Imma Perfetto
Cosmos science journalist
Researchers have made significant headway towards determining the genetic risk factors driving spina bifida, a birth defect which can cause severe disability.
The findings of a Nature study open new avenues to diagnose, treat, and potentially even prevent the condition, which effects roughly 1 in every 3,000-10,000 births.
“Our research identifies specific steps in embryogenesis that contribute to spina bifida,” says Dr Joseph Gleeson, senior author of the new Nature study and professor at Rady Children’s Institute for Genomic Medicine and the University of California, San Diego.
“This is a major step forward in understanding why this condition occurs and how we might one day prevent it.”
Spina bifida – meaning “split spine” – develops in the first 6 weeks of pregnancy when the neural tube, which eventually becomes the spine and spinal cord, doesn’t form properly. This leaves parts of the spinal cord exposed and easily damaged.
Depending on the severity of the condition, individuals can have mild to severe lifelong neuromotor disability, including lower limb weakness, problems with bladder and bowel control, and learning and intellectual disabilities.
While folic acid deficiency has been established as an important risk factor for spina bifida, with supplementation reducing the disease’s burden, its underlying causes are still poorly understood.
The researchers set out to identify whether “de novo mutations” – new mutations in the offspring which are not inherited from the parents – contribute to the disease.
They established the Spina Bifida Sequencing Consortium to collect genetic and health data from babies born with the most serious form of spina bifida (meningomyelocele), and their parents.
It took a decade to collect enough data (from 851 parent-child trios) to identify damaging mutations in 186 genes which contribute to the risk of developing spina bifida. The mutations, which were present in nearly a quarter of the patients, impact how cells within the embryo connect to one another.

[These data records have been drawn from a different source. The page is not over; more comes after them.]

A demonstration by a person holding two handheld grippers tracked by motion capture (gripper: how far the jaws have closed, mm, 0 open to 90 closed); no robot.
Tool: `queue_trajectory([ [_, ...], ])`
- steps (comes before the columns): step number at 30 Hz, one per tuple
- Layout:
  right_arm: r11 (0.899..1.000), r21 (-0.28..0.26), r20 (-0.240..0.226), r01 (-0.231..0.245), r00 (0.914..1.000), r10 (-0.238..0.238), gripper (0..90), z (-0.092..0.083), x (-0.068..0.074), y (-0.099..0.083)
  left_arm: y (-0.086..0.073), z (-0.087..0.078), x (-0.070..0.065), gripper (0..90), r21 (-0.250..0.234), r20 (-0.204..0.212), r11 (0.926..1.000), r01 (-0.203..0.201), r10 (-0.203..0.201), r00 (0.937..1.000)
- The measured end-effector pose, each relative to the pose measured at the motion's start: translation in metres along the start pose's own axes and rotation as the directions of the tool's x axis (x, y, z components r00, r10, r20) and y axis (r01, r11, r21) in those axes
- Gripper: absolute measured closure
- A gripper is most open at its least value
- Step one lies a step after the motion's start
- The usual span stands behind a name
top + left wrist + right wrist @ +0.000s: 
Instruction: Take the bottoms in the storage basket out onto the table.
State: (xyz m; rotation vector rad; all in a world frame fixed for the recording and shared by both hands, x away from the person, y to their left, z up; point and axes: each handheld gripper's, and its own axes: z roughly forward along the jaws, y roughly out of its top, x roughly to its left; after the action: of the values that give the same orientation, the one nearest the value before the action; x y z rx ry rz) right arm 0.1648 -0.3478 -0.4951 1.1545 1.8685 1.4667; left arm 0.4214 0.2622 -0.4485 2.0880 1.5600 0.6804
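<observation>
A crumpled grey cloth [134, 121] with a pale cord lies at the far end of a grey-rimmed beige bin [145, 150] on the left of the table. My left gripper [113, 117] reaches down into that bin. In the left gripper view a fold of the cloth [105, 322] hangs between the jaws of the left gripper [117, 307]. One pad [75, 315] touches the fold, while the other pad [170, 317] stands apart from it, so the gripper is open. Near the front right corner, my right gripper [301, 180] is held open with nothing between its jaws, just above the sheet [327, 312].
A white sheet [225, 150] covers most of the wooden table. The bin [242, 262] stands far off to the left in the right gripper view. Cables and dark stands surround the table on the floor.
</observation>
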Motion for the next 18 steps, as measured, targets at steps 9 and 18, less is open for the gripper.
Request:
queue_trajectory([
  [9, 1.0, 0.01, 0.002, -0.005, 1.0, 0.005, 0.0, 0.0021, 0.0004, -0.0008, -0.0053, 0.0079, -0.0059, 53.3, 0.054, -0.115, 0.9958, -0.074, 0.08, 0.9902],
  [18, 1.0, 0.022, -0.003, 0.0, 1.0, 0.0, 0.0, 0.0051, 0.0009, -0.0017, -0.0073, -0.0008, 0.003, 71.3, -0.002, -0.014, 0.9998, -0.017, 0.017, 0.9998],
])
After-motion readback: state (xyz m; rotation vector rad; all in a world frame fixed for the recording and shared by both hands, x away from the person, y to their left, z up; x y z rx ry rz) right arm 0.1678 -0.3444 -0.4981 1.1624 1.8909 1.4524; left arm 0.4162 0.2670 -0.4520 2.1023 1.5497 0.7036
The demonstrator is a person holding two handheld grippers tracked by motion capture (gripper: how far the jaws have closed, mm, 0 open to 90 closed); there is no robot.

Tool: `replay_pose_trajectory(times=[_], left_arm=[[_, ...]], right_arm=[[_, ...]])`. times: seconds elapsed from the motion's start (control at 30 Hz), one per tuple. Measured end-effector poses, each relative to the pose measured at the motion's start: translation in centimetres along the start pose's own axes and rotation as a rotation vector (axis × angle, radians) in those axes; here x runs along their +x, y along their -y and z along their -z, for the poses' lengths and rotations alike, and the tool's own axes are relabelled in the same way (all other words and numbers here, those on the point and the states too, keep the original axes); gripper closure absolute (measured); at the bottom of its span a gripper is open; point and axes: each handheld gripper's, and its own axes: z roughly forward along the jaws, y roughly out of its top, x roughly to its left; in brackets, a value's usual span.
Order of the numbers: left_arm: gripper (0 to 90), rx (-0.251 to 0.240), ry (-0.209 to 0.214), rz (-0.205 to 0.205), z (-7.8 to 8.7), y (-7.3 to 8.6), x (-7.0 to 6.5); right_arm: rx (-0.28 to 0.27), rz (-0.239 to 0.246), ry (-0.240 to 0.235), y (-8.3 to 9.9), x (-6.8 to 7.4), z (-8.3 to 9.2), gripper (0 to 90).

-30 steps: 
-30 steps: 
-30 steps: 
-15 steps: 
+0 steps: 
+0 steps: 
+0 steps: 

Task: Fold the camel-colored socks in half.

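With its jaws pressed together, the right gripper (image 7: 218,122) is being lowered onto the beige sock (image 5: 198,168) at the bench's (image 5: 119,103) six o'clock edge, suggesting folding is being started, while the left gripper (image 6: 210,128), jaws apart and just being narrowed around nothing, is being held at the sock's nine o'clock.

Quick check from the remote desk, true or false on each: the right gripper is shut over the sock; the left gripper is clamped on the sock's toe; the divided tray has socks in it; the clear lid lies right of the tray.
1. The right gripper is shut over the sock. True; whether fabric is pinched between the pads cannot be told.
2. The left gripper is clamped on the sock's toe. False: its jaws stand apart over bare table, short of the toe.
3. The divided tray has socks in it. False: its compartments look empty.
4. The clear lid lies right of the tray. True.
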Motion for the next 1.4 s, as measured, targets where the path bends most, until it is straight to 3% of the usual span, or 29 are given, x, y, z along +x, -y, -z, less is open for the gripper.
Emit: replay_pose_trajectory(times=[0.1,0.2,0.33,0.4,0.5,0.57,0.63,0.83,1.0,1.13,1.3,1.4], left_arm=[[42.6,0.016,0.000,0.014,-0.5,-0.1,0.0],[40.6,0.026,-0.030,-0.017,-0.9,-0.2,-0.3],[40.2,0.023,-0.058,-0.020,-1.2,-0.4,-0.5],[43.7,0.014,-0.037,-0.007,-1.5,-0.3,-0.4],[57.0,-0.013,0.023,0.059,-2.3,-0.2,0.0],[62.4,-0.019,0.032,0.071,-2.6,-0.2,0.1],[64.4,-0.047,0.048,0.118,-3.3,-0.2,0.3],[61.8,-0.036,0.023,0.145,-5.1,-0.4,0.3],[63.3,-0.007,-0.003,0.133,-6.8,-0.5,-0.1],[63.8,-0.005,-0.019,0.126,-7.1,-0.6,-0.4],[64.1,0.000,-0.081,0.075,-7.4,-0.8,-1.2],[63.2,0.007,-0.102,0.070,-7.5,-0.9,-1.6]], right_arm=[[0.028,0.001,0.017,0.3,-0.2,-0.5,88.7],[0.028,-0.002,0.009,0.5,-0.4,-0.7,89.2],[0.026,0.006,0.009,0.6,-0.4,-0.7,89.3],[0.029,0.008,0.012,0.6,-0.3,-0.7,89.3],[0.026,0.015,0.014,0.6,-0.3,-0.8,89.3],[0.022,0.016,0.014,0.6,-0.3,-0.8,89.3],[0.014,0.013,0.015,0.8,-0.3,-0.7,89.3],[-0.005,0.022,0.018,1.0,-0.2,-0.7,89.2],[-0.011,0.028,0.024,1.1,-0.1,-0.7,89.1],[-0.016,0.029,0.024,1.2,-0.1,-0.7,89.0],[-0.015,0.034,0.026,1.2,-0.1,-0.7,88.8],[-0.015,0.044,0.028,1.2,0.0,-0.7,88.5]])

Spina bifida is most often identified during prenatal ultrasound, but the study’s first author, Dr Yoo-Jin Ha of UC San Diego and Korea’s Yonsei University College of Medicine, says the results can now be used to “develop new screening tools to achieve more accurate and earlier diagnosis, and possibly predict the degree of disability.”

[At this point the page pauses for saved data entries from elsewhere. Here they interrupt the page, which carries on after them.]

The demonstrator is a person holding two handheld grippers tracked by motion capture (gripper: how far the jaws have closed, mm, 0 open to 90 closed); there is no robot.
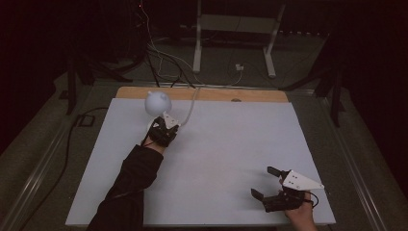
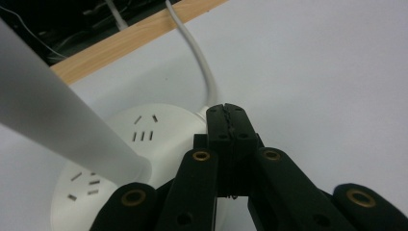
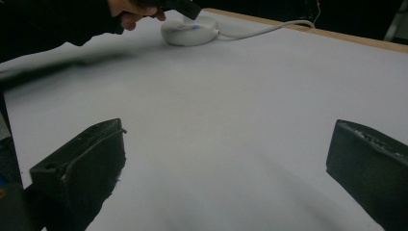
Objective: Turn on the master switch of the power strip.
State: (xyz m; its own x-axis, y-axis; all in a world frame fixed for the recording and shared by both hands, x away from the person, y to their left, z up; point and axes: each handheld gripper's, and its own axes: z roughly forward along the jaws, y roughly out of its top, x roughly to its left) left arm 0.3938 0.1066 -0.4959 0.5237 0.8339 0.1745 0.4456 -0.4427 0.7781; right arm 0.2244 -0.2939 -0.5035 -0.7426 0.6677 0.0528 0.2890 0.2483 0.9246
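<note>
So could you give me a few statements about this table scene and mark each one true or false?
1. The left gripper has its jaws shut together with nothing between them. True.
2. The right gripper is clamped on the white cable. False: its jaws stand wide apart over bare table, far from the cable.
3. The round white power socket hub has plug slots on its top face. True.
4. A frosted white lamp rises from the hub. True, it stands on a white stem.
5. The hub sits at the near right corner of the table. False: it sits toward the far left, by the wooden edge.
</note>
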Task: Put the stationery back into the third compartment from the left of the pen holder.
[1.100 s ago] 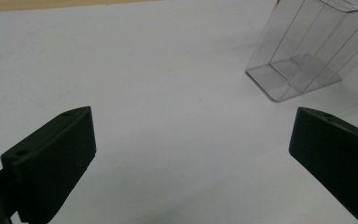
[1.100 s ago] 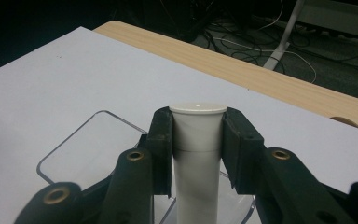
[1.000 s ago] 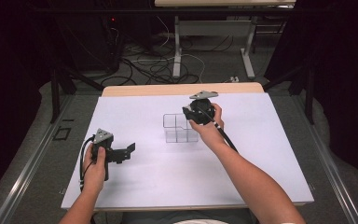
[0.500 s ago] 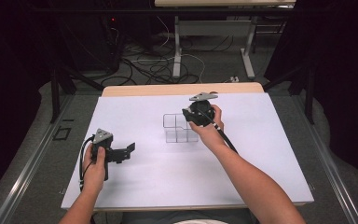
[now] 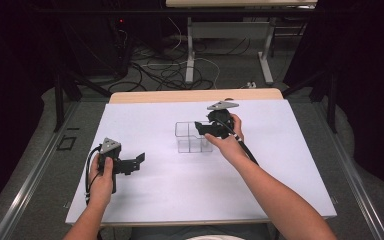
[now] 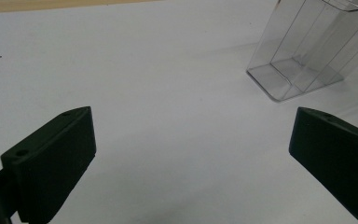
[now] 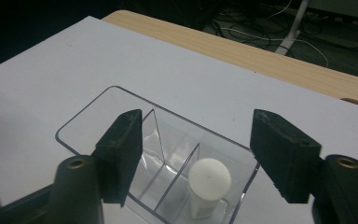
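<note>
Bench first: its white top carries little, just a clear divided organizer near the middle and the two hand-held tools. The organizer is a see-through box split by thin walls into compartments, standing upright on its base. In the right gripper view a white cylinder stands on end inside one of the near compartments, close to the box's corner, and the other compartments look bare.

The right gripper hovers just over the organizer, and its jaws have just been opening; they now stand apart on either side of the cylinder's top with clear space between pads and cylinder, so nothing is gripped. My reading is that this is the release step: the cylinder has been lowered into its compartment and let go. The left gripper rests well to the side on the bench, held level, its jaws wide apart with only bare white surface between them, and the organizer shows off to the upper right in its own view.

The next move, as I judge it, calls for the right hand to lift straight up so the pads clear the thin dividers without nudging the cylinder or tipping the light box. A sideways pull looks risky, since the box walls sit close to both pads.
</note>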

By identifying critical pathways required for neural tube closure in human embryogenesis, the new discovery brings scientists a step closer to one day being able to intervene before the condition develops.
“Currently, foetal surgery to correct the condition after it starts has shown promise in reducing disease severity,” says Gleeson.
“While more research is needed, our findings provide a new foundation for exploring possible prevention.”